- [WORK ITEM]: Where the material below has a line containing "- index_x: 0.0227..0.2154", start repeating exactly, and keep going through the line containing "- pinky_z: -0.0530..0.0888", with no other lines.

- [EXERCISE DATA]:
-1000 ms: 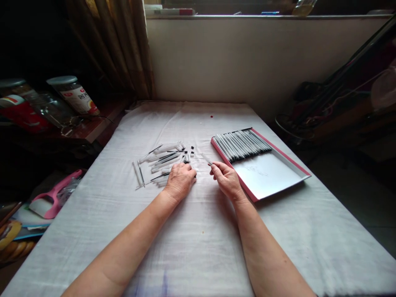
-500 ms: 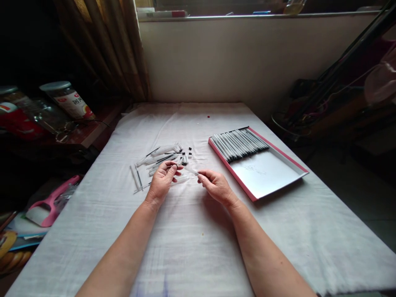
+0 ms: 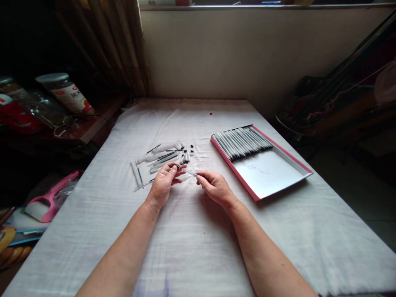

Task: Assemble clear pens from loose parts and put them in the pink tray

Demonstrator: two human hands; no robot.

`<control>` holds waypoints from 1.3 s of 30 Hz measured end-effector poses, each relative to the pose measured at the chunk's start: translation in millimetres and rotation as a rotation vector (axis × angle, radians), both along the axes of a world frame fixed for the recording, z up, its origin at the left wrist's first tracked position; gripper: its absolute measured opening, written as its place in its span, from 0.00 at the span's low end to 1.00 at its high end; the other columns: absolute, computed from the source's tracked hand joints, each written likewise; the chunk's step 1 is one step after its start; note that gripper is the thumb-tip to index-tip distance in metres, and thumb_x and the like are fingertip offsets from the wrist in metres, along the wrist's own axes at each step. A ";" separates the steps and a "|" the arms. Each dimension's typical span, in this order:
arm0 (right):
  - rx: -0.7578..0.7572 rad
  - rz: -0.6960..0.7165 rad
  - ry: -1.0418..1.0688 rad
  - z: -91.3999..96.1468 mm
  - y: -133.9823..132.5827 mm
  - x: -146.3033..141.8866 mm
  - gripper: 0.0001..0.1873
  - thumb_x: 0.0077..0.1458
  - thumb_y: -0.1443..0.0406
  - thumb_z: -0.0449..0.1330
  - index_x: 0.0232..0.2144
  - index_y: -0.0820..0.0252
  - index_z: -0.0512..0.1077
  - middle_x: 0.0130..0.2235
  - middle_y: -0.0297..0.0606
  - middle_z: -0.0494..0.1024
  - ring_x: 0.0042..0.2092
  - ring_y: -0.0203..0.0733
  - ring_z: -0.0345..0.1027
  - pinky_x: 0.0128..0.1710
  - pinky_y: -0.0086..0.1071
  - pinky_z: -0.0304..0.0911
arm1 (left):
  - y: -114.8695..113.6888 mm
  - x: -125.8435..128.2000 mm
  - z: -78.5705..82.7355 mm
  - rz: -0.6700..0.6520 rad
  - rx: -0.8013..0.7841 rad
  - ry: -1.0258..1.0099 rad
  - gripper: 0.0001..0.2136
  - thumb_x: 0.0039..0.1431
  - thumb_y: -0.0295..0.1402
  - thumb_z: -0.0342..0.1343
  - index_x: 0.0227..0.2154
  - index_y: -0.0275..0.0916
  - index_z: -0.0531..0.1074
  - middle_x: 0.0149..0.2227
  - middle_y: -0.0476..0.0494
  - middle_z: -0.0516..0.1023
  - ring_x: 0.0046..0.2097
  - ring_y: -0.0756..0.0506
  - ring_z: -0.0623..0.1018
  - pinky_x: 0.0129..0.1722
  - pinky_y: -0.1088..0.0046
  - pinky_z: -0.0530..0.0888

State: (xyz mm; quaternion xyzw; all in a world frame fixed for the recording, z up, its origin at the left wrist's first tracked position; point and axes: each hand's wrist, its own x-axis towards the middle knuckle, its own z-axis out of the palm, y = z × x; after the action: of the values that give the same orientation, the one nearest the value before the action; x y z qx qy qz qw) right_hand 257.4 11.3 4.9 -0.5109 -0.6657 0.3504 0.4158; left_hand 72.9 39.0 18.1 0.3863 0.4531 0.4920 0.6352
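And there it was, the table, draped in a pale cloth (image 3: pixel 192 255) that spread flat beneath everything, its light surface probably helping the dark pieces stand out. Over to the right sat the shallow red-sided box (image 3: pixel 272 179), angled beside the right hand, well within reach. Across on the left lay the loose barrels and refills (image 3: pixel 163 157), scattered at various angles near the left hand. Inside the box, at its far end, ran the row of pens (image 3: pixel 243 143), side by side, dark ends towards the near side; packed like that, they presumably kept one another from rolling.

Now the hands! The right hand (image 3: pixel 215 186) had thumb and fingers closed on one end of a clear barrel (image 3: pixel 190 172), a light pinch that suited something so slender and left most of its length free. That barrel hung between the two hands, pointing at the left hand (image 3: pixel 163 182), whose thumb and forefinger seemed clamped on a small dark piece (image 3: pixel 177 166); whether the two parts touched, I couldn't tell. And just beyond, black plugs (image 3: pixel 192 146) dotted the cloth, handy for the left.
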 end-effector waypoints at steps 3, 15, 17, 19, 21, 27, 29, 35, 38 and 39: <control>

- [RESULT OF THIS TASK]:
  - index_x: 0.0227..0.2154
  - index_y: -0.0275..0.0916
  - index_z: -0.0531..0.1074
  - middle_x: 0.0149..0.2227
  - middle_y: -0.0476..0.0494
  - middle_z: -0.0516..0.1023
  - ring_x: 0.0046..0.2097
  - ring_y: -0.0756..0.0506
  - ring_z: -0.0623..0.1018
  - pinky_x: 0.0129..0.1722
  - pinky_y: -0.1088..0.0046
  - pinky_z: -0.0530..0.0888

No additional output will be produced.